DESCRIPTION OF THE TASK | Check each line of the listing for the word "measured" and give only the number of lines that have it.

BEGIN THE DATA

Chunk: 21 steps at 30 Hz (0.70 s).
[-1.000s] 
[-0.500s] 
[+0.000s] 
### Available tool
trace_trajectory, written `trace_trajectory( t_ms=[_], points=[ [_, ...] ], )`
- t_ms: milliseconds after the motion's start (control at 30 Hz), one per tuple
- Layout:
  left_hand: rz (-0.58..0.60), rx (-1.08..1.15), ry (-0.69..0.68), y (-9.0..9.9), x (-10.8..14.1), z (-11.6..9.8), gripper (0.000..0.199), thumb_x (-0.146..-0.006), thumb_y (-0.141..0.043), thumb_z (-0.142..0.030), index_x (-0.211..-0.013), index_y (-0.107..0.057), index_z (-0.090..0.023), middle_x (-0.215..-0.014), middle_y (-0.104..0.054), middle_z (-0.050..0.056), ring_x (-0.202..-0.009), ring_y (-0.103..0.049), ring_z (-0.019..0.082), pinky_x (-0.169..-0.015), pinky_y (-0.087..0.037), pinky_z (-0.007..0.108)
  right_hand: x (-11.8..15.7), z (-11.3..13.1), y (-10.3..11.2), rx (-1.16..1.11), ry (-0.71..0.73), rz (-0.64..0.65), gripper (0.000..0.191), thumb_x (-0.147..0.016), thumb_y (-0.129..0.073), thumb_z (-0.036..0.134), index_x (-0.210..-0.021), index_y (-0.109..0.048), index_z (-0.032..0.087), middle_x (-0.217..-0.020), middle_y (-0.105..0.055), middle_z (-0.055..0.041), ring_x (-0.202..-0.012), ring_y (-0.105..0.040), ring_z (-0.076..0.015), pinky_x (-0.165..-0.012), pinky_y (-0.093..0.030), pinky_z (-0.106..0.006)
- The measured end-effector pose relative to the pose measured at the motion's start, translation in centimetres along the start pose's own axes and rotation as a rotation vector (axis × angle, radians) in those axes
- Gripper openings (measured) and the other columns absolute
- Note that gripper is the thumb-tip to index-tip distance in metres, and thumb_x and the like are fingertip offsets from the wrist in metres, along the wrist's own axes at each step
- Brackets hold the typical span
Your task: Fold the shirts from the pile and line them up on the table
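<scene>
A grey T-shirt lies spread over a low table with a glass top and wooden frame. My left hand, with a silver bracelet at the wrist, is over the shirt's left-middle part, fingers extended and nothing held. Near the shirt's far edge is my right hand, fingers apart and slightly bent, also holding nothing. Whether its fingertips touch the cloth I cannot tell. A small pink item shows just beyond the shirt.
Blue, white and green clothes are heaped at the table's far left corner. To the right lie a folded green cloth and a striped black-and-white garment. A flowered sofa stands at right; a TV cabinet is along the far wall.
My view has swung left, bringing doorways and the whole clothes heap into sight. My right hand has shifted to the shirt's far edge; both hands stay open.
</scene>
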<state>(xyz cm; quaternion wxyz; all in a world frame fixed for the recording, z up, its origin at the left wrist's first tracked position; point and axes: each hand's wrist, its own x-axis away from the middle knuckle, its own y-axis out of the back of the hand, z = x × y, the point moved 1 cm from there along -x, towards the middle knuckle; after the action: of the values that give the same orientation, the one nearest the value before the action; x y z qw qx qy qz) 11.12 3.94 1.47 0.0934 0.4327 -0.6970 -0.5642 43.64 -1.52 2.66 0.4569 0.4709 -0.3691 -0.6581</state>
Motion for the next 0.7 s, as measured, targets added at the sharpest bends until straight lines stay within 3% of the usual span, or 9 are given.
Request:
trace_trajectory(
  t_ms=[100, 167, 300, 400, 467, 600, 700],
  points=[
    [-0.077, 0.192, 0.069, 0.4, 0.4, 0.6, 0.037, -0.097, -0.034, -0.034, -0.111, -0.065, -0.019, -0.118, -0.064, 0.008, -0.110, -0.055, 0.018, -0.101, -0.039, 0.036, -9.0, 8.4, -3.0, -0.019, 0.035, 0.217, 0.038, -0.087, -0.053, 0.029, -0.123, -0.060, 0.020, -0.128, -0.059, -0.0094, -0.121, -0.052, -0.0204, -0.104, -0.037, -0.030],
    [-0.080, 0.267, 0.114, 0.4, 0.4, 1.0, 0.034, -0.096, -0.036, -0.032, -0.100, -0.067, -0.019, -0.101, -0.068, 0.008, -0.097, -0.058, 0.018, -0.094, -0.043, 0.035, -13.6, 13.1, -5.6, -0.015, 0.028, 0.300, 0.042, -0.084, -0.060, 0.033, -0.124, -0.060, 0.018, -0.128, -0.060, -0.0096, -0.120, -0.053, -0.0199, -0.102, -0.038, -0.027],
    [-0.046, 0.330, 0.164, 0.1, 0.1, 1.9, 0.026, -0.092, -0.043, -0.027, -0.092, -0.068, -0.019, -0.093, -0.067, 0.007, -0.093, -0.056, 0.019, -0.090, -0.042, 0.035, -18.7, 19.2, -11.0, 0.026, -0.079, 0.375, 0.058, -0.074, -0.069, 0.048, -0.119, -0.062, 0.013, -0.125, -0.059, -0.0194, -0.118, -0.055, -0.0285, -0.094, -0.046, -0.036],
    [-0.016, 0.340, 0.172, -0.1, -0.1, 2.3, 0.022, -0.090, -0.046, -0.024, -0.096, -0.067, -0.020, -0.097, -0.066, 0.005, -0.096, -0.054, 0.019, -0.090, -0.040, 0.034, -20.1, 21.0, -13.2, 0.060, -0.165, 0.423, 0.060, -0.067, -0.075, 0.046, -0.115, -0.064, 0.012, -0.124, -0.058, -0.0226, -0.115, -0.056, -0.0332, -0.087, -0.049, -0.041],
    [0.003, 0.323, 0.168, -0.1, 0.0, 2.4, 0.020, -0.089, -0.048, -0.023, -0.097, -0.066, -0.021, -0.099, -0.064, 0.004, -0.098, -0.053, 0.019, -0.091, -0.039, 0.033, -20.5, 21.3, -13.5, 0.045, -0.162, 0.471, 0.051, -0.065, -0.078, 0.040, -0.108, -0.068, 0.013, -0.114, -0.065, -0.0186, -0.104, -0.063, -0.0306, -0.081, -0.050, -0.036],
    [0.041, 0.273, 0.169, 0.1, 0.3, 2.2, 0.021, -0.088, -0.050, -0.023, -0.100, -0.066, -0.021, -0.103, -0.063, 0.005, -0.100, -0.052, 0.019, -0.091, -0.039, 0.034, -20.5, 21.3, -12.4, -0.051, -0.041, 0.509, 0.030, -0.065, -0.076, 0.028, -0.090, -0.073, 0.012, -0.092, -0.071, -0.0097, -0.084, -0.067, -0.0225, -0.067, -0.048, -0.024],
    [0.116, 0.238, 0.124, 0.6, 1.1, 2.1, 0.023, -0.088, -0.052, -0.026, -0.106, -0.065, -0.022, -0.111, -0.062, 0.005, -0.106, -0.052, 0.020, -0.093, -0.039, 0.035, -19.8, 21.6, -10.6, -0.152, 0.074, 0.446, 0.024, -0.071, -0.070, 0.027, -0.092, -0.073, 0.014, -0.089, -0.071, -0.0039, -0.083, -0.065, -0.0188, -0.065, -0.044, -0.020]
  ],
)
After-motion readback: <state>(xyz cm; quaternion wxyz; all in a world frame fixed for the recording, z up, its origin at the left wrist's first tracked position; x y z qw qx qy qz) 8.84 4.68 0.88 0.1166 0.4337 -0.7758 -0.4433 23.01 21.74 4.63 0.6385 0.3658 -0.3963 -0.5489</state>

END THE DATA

SOLVED EXERCISE | 3